HOW TO COMPLETE THIS TASK: Copy exactly the lines that run from the top of the listing to the line containing "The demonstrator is", both ends included, and omit the pictures.

__________

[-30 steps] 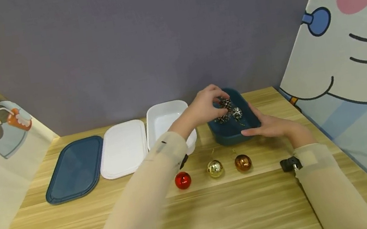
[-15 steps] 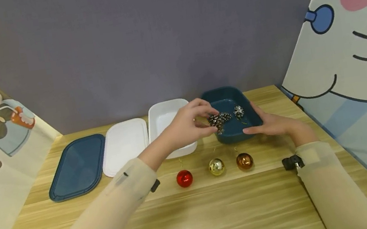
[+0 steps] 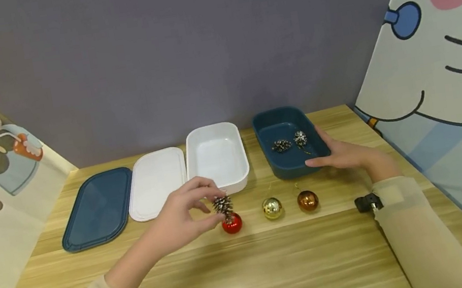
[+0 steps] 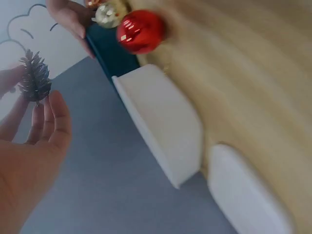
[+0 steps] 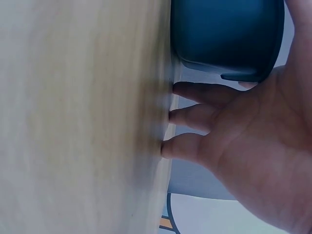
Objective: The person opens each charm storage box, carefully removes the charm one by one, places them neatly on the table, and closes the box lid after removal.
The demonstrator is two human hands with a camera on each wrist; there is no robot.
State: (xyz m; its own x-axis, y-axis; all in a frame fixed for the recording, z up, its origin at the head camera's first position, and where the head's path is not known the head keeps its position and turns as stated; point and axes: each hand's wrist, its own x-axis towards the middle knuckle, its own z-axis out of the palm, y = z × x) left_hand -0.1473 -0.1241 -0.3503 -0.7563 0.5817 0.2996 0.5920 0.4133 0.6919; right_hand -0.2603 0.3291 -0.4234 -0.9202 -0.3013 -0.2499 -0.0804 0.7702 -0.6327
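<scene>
While the left hand (image 3: pixel 183 216) pinches a pine cone (image 3: pixel 223 206) above the table (image 3: pixel 254 270): the cone could drop if the fingertips slip, because it is small and bumpy.
Red ball (image 3: pixel 235 225): a falling cone might bump it, and round things roll, maybe into the gold ball (image 3: pixel 272 208).
Right hand (image 3: pixel 340 152): it holds nothing tight; its straight thumb and fingers rest by the corner of the blue box (image 3: pixel 295 172). A hard push might slide the box.
Loose cones (image 3: pixel 281 145): two lie inside the blue box and could roll if it tips.
Hard to see: the held cone hides some of the red ball, and the box hides some right fingers.
</scene>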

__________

EXERCISE ANSWER:
[-30 steps] 
[-15 steps] 
[+0 steps] 
[+0 steps] 
[+0 steps] 
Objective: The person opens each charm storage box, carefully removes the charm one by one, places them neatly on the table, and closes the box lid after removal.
The demonstrator is two human hands with a camera on each wrist; there is no robot.

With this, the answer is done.